Tuesday, October 4, 2011

coasters

The table between the couches...and our coasters



Yesterday I was having coffee on our leather sofa in the big lounge we call the living room.  As I put my cup down on our coaster, I noticed the one on the bottom of the stack...and smiled.  It is (like so many treasured things in my life) an odd thing.

Our coasters are a matching set of glass squares that have artistic impressions of Africa’s Big Five on them.  All except one, a cork-backed one of Munich, or Munchen, as it says on the front.

The one cork-backed coaster is the last of a set we have had for twenty years, a gift from my Aunt Emmy, after a trip she made to Munich.  We used them in our former living rooms, usually at Family night where we played Tripoli at the dining room table with the kids (and occasionally my brother-in-law’s family).  The coasters would stick to the bottom of our glasses, wet with condensation from iced Diet Cokes or Orange Juice.  They even stuck to the winter beverages, like the hot chocolate that Vince and Alicia loved, or my Rooibos tea, once we discovered it.  
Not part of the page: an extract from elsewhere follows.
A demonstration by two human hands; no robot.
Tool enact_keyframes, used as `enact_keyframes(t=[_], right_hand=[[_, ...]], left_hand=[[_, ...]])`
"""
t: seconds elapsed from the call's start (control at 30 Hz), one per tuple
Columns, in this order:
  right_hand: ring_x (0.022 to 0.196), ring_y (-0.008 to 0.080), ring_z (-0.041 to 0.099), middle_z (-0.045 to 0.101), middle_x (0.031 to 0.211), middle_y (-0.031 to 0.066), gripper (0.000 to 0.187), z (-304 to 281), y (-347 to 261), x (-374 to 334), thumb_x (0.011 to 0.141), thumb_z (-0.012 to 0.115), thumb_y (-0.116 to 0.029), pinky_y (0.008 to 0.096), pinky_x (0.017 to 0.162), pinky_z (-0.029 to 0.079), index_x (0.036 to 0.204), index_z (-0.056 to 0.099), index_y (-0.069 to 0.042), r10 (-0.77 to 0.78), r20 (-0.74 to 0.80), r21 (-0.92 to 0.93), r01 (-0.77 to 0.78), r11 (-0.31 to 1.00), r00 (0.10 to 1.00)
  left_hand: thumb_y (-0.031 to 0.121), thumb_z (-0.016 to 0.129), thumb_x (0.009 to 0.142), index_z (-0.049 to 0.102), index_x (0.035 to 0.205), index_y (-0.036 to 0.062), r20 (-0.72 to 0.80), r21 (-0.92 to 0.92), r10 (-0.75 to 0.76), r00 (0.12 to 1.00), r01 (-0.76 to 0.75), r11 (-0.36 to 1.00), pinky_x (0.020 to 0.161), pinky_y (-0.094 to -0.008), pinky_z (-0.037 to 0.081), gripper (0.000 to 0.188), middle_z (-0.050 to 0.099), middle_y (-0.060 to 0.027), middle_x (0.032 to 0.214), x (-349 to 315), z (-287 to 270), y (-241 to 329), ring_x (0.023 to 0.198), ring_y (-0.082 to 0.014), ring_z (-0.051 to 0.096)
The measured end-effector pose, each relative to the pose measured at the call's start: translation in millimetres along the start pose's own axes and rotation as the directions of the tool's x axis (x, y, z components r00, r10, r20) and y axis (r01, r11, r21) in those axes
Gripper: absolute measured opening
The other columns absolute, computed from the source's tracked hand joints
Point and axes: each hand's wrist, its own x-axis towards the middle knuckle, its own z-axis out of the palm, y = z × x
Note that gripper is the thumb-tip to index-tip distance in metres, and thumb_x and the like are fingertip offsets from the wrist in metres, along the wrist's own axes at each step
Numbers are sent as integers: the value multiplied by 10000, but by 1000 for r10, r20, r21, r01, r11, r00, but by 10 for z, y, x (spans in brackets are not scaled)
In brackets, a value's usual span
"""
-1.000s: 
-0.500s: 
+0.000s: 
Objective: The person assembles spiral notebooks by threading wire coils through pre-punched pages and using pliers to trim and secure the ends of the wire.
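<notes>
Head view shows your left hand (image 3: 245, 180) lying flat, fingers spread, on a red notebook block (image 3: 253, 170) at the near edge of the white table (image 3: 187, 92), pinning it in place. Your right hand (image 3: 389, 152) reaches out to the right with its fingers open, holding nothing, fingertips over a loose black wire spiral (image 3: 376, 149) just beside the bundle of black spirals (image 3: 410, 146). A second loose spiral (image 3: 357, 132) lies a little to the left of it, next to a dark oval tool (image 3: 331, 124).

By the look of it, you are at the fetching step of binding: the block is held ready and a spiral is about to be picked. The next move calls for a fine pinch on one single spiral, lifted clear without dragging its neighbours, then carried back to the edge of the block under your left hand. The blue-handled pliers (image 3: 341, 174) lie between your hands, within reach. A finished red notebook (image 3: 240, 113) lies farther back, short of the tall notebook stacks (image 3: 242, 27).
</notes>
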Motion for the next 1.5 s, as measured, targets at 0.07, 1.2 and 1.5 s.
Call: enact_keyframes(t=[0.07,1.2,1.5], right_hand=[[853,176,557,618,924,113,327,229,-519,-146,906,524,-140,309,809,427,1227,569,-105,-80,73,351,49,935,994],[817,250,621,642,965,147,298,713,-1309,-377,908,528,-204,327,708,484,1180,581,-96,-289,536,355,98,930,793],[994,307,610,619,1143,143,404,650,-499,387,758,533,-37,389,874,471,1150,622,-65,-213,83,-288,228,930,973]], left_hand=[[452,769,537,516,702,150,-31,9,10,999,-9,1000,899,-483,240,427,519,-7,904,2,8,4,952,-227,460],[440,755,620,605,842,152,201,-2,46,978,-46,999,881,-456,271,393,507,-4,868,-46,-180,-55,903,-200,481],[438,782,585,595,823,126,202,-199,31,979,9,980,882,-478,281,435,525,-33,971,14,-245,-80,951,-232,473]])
We used the sentimental coasters until they were tattered at the edges and had the paper coming up from the cork.  I super-glued them when it was time to move, and they came with us to South Africa.  Here, they took their place in the living room with the entire African decor (“Your room kind of looks like a game lodge,” people would say) and became the sticky bottoms to our Southern Hemispheric cold drinks. 

A few weeks ago, at a table fair at the Northgate Mall, Mario discovered the “new” coasters, a set of clear glass ones with gummed feet:  proper, beautiful replacements to the tattered ones we had for years.  I loved them immediately.  I even loved the way they looked as a stack: green sides in a geometrically perfect pattern against the potted plant on the table between the two couches.
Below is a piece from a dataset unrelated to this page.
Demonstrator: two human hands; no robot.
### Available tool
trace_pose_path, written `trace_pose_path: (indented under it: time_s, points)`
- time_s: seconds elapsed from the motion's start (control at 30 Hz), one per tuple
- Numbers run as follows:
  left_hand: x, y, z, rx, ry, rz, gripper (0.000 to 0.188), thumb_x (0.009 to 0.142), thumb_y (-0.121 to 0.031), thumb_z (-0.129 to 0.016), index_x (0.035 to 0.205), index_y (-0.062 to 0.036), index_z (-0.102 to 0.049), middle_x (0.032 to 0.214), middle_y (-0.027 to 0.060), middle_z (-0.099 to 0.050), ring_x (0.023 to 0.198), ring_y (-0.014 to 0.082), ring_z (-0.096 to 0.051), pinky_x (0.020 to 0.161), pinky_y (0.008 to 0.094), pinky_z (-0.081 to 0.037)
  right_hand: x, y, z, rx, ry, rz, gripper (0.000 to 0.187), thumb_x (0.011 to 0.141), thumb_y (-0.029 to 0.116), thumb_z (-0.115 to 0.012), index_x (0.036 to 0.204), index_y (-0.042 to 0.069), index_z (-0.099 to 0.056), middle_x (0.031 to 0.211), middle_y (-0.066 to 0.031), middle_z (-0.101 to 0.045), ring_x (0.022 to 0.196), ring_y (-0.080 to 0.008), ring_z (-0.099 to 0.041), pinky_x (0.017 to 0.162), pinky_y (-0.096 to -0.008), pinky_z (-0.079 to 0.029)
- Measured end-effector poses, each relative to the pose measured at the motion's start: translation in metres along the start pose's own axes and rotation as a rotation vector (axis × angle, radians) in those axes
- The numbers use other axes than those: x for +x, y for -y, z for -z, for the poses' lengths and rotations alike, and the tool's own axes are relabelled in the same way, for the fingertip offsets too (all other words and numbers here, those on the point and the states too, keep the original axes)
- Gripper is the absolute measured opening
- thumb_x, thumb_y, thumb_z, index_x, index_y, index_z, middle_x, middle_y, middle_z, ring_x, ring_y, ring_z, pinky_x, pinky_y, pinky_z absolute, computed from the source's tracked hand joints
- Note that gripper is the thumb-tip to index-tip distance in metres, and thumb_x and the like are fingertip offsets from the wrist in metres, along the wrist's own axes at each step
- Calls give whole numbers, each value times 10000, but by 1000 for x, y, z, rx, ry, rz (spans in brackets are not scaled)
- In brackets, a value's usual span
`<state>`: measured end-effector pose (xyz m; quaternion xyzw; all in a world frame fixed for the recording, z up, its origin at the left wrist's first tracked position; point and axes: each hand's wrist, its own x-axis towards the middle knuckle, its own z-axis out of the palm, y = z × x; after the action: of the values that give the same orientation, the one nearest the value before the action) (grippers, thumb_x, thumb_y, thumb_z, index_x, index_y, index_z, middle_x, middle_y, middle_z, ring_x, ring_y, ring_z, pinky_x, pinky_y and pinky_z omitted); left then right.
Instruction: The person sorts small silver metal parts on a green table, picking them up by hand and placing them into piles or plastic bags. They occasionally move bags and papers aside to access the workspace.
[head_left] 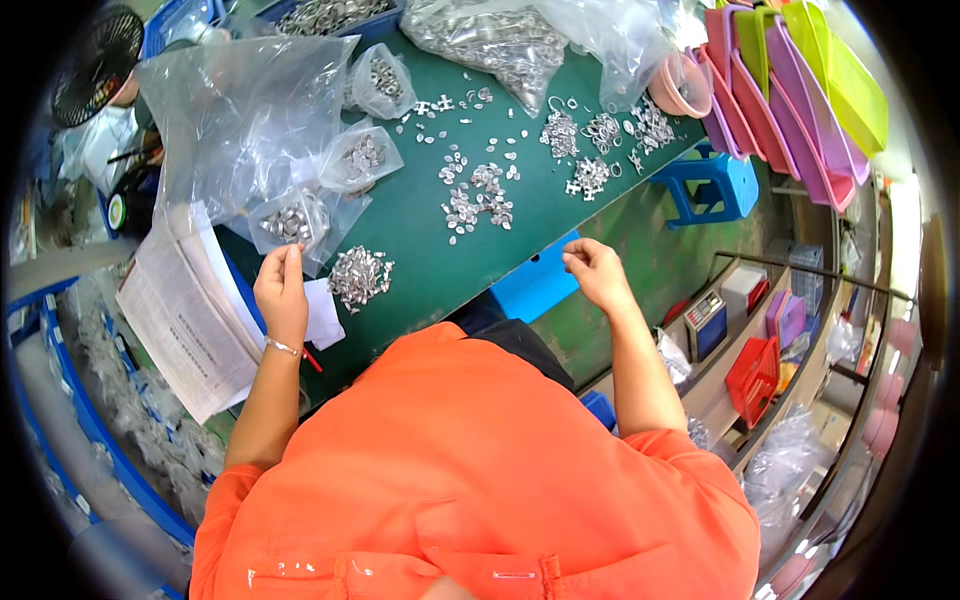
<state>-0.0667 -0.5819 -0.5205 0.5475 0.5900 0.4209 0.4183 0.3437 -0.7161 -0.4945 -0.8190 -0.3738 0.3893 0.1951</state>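
My left hand (pixel 281 288) is closed, its fingertips pressed together at the near edge of a clear plastic bag (pixel 292 222) of small metal pieces. Whether it grips the bag or a small piece, I cannot make out. To its right lies a pile of small silvery metal parts (pixel 360 277) on the green tabletop (pixel 420 265). My right hand (pixel 598 272) hovers off the table's near edge with thumb and fingers in a pinch; anything in it is too small to see. Loose oval metal pieces (pixel 478 205) are spread on the table between the hands.
More clear bags (pixel 380 82) of metal parts stand at the far left, and a large filled bag (pixel 490 50) sits at the back. Printed papers (pixel 195 320) lie left. Several metal clusters (pixel 590 178), a pink bowl (pixel 682 85), colourful trays (pixel 780 90) and a blue stool (pixel 712 185) are right.
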Motion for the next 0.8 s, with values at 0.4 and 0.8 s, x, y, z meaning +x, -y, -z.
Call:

I was glad to throw away the old Munich ones, even though they had such sentimental value.  It wasn’t until Lorraine, the lady who helps us clean the house, found a lone coaster in my room under a glass of ice water from the night before.  I looked at it, and suddenly was emotionally attached to it. 

I know it sounds weird, but it reminded me of all of those nights of Tripoli and “Touched by an Angel” that marked our family nights... and I remembered the sacred-ness of them even when the kids were teenagers...making time for each other and calling our drinks “cocktails”.  
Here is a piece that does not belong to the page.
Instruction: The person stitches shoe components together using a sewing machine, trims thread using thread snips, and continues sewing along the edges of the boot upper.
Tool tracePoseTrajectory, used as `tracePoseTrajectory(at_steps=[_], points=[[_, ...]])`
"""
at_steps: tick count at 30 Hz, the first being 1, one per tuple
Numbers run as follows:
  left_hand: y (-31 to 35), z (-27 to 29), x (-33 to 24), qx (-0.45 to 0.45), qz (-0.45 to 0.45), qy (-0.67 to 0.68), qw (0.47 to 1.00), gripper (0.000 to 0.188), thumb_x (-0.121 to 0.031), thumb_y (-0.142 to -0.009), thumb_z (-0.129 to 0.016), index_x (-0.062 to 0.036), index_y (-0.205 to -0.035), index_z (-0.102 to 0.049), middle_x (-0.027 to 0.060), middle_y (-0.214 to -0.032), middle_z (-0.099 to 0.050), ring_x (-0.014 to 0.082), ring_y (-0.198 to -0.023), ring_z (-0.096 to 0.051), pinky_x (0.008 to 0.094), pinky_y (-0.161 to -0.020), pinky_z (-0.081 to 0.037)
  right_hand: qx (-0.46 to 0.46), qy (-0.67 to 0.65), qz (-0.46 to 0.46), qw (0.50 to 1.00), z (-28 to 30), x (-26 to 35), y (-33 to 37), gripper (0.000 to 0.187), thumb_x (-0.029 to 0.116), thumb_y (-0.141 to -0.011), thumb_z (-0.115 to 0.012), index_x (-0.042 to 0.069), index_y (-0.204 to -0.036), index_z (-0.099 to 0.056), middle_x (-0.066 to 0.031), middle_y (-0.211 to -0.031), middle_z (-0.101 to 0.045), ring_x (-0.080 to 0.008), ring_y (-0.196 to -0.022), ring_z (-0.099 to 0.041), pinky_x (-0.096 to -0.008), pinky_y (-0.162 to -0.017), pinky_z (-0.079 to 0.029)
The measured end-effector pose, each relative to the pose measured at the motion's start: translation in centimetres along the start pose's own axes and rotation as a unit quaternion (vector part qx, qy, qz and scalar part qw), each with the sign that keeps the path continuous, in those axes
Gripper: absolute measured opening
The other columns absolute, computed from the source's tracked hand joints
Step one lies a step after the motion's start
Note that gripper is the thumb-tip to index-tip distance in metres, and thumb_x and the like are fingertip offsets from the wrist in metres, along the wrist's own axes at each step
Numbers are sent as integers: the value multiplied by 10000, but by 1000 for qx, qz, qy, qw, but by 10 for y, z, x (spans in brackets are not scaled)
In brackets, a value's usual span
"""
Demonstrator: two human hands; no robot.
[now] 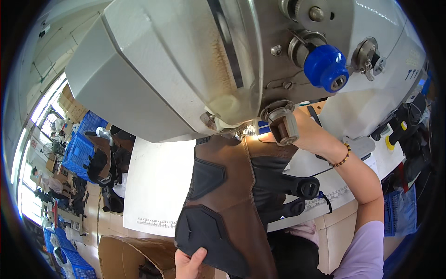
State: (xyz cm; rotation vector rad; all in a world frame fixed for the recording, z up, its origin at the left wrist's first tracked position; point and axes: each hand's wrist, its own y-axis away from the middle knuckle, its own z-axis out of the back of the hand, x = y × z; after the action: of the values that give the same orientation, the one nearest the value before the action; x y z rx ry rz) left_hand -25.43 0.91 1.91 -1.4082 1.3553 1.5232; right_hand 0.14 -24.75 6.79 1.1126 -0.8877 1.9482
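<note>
A brown and black leather boot upper (230, 204) hangs from under the head of a grey sewing machine (153, 69), over the front edge of the white table (155, 186). My left hand (189, 264) grips its lower left edge, thumb on top of a black padded panel. Two black straps with round ends (304, 187) stick out from its right side. My right hand (304, 128) reaches in behind the thread guide on the machine, beside the lit needle area. The machine hides its fingers, so their hold cannot be seen.
A blue knob (327, 67) sits on the machine face. An open cardboard box (134, 255) stands below the table's front left. Blue crates (79, 153) and dark boot parts (104, 160) are at the left; another blue crate (400, 211) is at the right.
</note>
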Motion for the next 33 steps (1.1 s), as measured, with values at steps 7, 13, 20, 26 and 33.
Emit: tracePoseTrajectory(at_steps=[7, 13, 20, 26, 33], points=[[-27, -10, -19, -126, -125, 111, 978, 377, -81, -859, -526, 95, -1184, -456, 199, -1021, -607, 241, -864, -636, 326, -755, -524, -11, 2, -45, 999, -13, 12, 8, 325, 286, -776, -679, -30, -844, -652, -15, -664, -576, -60, -632, -467, -236, -575, -389], [-47, 0, -40, -93, -133, 84, 983, 481, -63, -811, -585, 100, -1229, -411, 196, -1112, -564, 245, -946, -606, 328, -801, -513, -102, -103, 6, 989, -30, -7, 15, 291, 256, -800, -674, -32, -826, -644, -5, -651, -556, -41, -630, -447, -213, -569, -377], [-86, 22, -56, -74, -170, 9, 983, 417, -121, -826, -580, 94, -1171, -487, 181, -1065, -592, 216, -907, -612, 299, -783, -506, -181, -141, 27, 973, -61, -16, 27, 304, 272, -804, -691, -20, -775, -610, 21, -620, -524, -25, -605, -411, -209, -520, -353], [-98, 21, -80, -102, -220, -32, 970, 413, -147, -806, -616, 92, -1129, -519, 160, -1006, -609, 190, -850, -615, 271, -747, -498, -242, -220, 23, 945, -80, -19, 27, 288, 245, -813, -694, -8, -734, -582, 46, -607, -485, -14, -586, -382, -195, -496, -322], [-126, 38, -104, -95, -229, -94, 964, 373, -162, -803, -627, 72, -1084, -556, 108, -953, -628, 144, -800, -610, 242, -722, -489, -308, -258, 2, 916, -106, -16, 29, 259, 241, -824, -691, 2, -779, -602, 56, -631, -513, -8, -592, -404, -183, -504, -340]])
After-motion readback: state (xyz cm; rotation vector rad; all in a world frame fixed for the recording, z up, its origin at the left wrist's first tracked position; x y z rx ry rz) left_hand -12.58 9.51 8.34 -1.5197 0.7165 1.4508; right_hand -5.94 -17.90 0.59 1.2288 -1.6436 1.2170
It also reminded me of my Auntie Emmy who always gave us perfect gifts, ones that were so valued by our family.  Our punch bowl, my beautiful rose vase...these coasters.  I couldn’t believe I threw the whole set away just because they were old and worn out. 

I hid it under the geometric stack of the African glass ones, vowing to have it be buried with me (or cremated with me, at least). 

The coaster is a strange example of how “certain somethings” can make me tear up with joy and reminiscence and love and sadness all at once.  I guess that’s why I can be called sentimental.  It’s never really big things, like couches or tables or jewelry—it’s always something like a coaster.  I can imagine the reaction to this...a small post about a coaster that has more attached to it than I ever thought would be. 

Incidentally, the new ones started sticking to the bottom of our glasses now.  HA!!  They’re not so perfect....


My super-glued lone hold-out.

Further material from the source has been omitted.